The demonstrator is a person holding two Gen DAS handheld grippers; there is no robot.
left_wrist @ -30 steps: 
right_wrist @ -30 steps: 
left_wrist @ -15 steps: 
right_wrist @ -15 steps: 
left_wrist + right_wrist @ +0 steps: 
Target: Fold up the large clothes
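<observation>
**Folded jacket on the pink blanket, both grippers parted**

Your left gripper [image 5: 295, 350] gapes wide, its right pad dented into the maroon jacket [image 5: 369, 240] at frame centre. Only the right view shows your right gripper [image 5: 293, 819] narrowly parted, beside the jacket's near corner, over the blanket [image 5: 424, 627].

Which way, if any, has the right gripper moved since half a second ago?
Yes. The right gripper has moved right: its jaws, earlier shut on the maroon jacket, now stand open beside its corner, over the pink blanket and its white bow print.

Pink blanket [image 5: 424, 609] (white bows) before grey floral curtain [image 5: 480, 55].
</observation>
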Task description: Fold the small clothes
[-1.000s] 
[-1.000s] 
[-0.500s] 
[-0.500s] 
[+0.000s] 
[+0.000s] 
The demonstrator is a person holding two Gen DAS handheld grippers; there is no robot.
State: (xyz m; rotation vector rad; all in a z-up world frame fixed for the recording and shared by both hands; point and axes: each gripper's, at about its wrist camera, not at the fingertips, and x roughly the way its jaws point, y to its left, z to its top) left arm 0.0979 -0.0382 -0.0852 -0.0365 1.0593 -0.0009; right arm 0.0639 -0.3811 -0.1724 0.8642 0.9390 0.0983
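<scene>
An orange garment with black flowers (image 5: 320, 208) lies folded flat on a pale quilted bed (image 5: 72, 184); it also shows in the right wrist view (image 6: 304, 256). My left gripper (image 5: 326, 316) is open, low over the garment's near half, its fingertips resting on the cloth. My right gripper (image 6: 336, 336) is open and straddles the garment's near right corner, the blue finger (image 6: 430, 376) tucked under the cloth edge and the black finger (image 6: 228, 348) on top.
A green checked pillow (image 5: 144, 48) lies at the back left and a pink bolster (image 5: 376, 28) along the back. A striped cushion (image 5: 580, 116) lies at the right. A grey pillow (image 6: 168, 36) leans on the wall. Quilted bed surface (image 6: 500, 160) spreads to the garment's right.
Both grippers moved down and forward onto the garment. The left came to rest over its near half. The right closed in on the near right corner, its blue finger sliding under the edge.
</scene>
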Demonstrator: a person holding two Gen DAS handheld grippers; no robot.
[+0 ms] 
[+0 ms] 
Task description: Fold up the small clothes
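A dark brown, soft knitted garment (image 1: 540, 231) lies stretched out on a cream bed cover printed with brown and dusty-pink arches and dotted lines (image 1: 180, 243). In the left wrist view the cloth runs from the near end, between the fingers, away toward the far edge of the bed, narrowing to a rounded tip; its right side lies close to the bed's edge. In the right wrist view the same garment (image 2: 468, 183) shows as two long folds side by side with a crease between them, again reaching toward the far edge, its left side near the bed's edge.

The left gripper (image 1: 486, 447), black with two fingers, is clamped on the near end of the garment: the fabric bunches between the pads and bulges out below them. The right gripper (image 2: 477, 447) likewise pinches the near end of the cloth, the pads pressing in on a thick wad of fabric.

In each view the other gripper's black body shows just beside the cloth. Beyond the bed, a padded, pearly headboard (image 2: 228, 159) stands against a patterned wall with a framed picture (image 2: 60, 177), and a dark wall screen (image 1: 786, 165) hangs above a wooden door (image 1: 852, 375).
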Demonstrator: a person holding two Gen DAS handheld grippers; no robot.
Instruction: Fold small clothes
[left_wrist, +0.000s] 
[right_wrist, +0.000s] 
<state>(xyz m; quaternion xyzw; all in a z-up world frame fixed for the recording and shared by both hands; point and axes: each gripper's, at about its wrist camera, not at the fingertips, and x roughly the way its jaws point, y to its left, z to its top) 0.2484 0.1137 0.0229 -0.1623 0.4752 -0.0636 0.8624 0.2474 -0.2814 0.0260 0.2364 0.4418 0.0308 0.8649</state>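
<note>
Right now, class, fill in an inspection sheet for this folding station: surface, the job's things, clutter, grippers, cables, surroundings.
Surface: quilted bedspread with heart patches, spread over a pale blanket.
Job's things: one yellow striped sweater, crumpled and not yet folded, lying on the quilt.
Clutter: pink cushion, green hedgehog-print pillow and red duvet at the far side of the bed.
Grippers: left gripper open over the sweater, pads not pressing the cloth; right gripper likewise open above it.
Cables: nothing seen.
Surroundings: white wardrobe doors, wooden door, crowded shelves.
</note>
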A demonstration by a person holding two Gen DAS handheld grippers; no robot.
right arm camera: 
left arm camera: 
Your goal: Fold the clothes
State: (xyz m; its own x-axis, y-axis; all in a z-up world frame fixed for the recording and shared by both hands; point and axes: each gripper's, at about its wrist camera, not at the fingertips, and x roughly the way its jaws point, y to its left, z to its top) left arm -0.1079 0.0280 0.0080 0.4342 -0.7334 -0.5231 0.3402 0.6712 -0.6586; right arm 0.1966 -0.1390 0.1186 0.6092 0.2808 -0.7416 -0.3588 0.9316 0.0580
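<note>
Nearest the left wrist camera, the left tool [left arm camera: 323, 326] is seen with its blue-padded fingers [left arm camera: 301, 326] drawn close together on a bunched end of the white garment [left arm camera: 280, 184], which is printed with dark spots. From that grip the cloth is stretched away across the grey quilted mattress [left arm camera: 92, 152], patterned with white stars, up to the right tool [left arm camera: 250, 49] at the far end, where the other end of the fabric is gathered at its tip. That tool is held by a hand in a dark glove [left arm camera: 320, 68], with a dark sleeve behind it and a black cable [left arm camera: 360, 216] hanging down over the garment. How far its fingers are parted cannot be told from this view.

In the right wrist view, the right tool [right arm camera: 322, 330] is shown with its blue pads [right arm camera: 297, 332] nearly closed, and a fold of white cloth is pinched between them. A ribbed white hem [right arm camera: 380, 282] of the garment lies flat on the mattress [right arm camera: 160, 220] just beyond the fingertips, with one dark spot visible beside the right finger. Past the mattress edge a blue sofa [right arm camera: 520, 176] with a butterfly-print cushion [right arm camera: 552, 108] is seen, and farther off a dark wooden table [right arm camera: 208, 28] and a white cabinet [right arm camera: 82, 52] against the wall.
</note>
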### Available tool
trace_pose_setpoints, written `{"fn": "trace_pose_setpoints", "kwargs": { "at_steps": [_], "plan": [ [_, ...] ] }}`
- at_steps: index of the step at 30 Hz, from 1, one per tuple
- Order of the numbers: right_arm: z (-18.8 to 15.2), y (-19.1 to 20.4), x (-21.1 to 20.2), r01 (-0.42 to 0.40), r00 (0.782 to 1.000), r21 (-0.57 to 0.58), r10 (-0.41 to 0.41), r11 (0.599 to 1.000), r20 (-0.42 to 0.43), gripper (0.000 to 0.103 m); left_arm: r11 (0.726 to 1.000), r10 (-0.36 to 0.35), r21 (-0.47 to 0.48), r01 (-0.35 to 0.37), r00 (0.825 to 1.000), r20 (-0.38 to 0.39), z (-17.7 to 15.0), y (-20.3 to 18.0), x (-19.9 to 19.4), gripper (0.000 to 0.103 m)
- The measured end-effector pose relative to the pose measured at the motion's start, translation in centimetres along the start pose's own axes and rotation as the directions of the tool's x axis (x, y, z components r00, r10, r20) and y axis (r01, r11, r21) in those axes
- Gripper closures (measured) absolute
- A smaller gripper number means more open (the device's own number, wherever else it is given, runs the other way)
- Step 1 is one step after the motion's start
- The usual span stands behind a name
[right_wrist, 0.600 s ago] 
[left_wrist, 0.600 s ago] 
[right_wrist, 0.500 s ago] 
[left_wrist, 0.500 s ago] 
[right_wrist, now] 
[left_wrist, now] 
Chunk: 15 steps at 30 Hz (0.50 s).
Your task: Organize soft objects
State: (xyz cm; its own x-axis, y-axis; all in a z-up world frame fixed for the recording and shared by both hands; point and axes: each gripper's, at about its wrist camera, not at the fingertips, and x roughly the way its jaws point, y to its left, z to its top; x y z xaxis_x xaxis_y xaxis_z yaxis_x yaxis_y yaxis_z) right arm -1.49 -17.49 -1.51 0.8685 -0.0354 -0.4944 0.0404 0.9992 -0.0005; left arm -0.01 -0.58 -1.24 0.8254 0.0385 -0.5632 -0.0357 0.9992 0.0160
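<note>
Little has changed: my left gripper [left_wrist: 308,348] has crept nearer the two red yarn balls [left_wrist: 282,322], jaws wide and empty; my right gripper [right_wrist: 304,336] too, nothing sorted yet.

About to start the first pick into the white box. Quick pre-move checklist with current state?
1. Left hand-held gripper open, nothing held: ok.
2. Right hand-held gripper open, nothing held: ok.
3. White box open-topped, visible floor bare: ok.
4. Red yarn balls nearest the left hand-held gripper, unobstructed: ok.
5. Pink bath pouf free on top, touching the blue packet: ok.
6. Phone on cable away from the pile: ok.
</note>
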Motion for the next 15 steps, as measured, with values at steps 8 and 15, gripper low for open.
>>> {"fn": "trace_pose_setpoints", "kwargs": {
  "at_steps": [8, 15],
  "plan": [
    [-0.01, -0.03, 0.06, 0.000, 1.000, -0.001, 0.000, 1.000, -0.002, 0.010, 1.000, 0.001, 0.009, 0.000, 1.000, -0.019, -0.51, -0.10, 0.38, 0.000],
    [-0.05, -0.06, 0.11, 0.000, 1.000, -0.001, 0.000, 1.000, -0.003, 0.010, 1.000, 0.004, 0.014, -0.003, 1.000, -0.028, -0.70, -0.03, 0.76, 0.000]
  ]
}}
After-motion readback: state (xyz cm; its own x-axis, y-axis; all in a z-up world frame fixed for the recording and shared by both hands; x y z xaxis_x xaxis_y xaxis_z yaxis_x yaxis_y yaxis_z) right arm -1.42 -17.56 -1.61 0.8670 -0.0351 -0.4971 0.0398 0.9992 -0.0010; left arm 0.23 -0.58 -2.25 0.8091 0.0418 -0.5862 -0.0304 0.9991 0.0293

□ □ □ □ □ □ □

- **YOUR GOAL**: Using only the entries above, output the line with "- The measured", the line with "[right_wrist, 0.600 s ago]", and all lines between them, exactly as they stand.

- **RESULT OF THE TASK**:
- The measured end-effector pose relative to the pose measured at the motion's start, translation in centimetres along the start pose's own axes and rotation as the directions of the tool's x axis (x, y, z components r00, r10, r20) and y axis (r01, r11, r21) in those axes
- Gripper closures (measured) absolute
- A smaller gripper number means more open (the device's own number, wherever else it is given, runs the other way)
- Step 1 is one step after the motion's start
- The usual span stands behind a name
[right_wrist, 0.600 s ago] 

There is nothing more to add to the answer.